David Blumenthal, MD, MPP, the honorary speaker for this year’s commencement ceremony, is the president and CEO of the Commonwealth Fund. The Commonwealth Fund is a private foundation started by philanthropist Anna M. Harkness in 1918 with the broad charge to enhance the common good.
Dr. Blumenthal became President and CEO of the Commonwealth Fund, a national health care philanthropy based in New York City, in January 2013. Previously, he served as Chief Health Information and Innovation Officer at Partners Health System in Boston, MA, and was Samuel O. Thier Professor of Medicine and Professor of Health Care Policy at Massachusetts General Hospital/ Harvard Medical School. From 2009 to 2011, Dr. Blumenthal was the National Coordinator for Health Information Technology under President Barack Obama. In this role he was charged with building an interoperable, private and secure nationwide health information system and supporting the widespread, meaningful use of health IT. Prior to that, Dr. Blumenthal was a practicing primary care physician, director of the Institute for Health Policy, and professor of medicine and health policy at Massachusetts General Hospital/Partners Healthcare System and Harvard Medical School.
As a renowned health services researcher and national authority on health IT adoption, Dr. Blumenthal has authored over 300 scholarly publications, including the seminal studies on the adoption and use of health information technology in the United States.
Dr. Blumenthal received his undergraduate, medical, and public policy degrees from Harvard University and completed his residency in internal medicine at Massachusetts General Hospital.
A Q&A with Commencement Speaker David Blumenthal, MD, MPP
The Commonwealth Fund is a national philanthropy based in New York City. Our mission is to create a high performing health system in the United States with special priority placed on the needs of the most vulnerable populations. We do this by supporting research and policy development.
People who want to accomplish change in health care, and want to lead change, need to have a deep understanding of the health care system. They need to have an inclusive management style in which they are developing skills of listening. Listening is an incredibly important skill for leaders.
The other thing that is important is to be a strong communicator and to use stories and narrative effectively to get across your goals and your vision.
Lastly, I think it is important to have strong values and know what you stand for.
The lessons may vary on where you sit or stand in health care. I think COVID-19 has tested us as a body, in terms of how we balance individual rights and responsibilities. For most health care professionals, they have found themselves on one end of the spectrum where they have honored their responsibilities to society at some cost to their personal rights. They have sacrificed, sometimes personally, emotionally; sometimes in terms of their own health.
I think it has taught the lesson that health care is a noble profession that, in the past, has gotten insufficient understanding and appreciation until COVID-19 came along. I hope that because of COVID-19, more people will be drawn to health care for the right reasons and that they should come to expect more from society in acknowledging their sacrifices.

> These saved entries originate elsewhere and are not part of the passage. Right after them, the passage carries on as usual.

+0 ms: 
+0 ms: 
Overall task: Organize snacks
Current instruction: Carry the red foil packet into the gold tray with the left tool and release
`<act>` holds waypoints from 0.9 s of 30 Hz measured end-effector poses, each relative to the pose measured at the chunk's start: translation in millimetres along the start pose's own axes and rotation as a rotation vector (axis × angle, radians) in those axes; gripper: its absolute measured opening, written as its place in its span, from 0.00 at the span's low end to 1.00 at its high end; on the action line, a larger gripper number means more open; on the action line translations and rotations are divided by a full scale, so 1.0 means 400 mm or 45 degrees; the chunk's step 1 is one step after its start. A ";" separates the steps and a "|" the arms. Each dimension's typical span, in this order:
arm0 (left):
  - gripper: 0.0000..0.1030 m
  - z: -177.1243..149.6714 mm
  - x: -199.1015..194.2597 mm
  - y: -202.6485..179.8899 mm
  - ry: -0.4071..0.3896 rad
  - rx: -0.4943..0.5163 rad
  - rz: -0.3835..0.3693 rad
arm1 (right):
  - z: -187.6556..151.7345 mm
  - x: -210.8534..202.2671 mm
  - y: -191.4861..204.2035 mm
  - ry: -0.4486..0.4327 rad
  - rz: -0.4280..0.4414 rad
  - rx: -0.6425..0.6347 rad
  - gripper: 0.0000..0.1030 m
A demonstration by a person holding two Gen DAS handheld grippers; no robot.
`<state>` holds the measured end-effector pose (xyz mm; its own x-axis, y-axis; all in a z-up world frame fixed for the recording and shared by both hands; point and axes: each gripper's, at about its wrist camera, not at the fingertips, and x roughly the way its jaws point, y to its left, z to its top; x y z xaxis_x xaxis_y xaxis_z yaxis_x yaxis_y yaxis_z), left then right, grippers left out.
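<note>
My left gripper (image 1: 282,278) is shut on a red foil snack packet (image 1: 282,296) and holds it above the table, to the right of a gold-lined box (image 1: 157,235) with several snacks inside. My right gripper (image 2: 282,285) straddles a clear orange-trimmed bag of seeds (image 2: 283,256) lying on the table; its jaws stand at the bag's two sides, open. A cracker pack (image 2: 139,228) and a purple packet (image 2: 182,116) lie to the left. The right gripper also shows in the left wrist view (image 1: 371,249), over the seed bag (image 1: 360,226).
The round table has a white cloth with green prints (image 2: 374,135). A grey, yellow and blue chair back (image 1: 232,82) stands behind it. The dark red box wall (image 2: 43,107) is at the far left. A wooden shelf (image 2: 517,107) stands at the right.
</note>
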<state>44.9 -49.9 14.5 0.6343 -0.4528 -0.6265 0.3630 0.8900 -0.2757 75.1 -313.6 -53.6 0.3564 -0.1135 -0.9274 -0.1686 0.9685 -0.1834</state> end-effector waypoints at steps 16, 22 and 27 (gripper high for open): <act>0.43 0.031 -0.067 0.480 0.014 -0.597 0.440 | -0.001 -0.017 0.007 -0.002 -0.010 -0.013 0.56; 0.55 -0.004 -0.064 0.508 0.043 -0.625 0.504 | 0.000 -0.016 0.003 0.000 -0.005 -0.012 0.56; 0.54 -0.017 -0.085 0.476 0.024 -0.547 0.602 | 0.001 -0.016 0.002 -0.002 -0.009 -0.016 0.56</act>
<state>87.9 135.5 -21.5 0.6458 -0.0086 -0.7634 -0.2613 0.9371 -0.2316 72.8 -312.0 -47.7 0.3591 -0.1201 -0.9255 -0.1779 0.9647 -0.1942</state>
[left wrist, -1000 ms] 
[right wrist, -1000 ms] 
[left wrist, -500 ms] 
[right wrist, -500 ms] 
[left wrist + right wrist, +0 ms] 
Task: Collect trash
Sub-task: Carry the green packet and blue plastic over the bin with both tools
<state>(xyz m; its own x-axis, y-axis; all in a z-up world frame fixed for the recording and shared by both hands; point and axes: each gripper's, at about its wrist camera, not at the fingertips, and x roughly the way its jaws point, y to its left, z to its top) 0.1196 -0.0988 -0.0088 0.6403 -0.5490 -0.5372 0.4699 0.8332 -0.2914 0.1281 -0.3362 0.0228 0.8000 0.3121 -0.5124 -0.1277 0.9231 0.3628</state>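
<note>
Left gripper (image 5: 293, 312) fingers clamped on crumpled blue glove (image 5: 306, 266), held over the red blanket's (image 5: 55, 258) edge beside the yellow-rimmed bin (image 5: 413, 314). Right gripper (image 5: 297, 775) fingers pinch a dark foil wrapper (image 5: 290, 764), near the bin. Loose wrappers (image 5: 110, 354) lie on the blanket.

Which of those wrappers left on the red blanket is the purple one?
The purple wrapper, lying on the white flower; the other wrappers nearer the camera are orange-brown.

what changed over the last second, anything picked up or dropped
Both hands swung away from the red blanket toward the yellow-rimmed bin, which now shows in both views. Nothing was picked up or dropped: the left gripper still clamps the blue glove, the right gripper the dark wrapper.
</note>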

Every health care professional has the opportunity to be a leader. One critical aspect of leadership is listening. I think that if you are working in multi-specialty and multi-disciplinary teams you need to be able to listen and you need to be able to hear. You need to have empathy for the other’s perspectives and views.
This was not something that was taught in my training. For example, we had very little contact with nurses and some saw them as almost props in the larger performance of health care. Through my years of practice, I came to understand the value of nursing and of other professionals like occupational therapists and physical therapists. It can be really easy for physicians to think that as long as they write an order in the order book, that is all they need to do. But in order to be an effective caregiver, they need to do much more. It is really important for health care professionals to see themselves as leaders of teams and therefore as having the responsibility to make the teams work.
Four years ago we started efforts around diversity, equity and inclusion internally at the fund. We were well into it when George Floyd was murdered. It prepared us much better than we would have been to react to that event. The Advancing Health Equity Program and our own internal efforts have been the most important leadership challenge I’ve had and perhaps the most gratifying. We have made equity a theme in everything we do. It is very much apart of our hiring, our internal management and our grant making. You cannot snap your fingers and change an organization overnight, but we’ve come a long way.
It has also required to look at ourselves in a very different way. The Commonwealth Fund was endowed by the Harkness family who was a partner with John D. Rockefeller. We occupy as an office, the building that was their former home in New York City, right on Central Park in the heart of one of the most affluential areas in one of the most affluent cities in the world. While the Harkness family was progressive for its time, I don’t think they ever anticipated a diversity, equity and inclusion movement within the Harkness House. So it has been very interesting to look back at our history, including our physical surroundings from a diversity and equity perspective, to see that the building in which we used to meet was really a monument to the history of white privilege in the United States and now we are building from something new, and that is a culture of inclusion and diversity.
I think one of the things I’ve done throughout my career is balance work and family; work and other things. At the end of the day, the old saying of “no one on their death bed wishes they spent more in the office,” is something that is worth advising people when they graduate. Finding that right work-life balance while also finding some place to excel in both (work and life) is what people have to focus on.